Work to be completed -
Nothing should be left out. Give all the data again exactly as written.

Dataset content -
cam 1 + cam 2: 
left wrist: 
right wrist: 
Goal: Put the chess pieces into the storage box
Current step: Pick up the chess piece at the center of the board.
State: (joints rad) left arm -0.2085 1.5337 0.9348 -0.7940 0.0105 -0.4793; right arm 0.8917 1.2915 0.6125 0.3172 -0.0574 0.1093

Your response -
cam 1 + cam 2: 
left wrist: 
right wrist: 
Goal: Put the chess pieces into the storage box
Current step: Pick up the chess piece at the center of the board.
State: (joints rad) left arm -0.2085 1.5337 0.9348 -0.7940 0.0105 -0.4793; right arm 0.8917 1.2915 0.6125 0.3172 -0.0574 0.1093

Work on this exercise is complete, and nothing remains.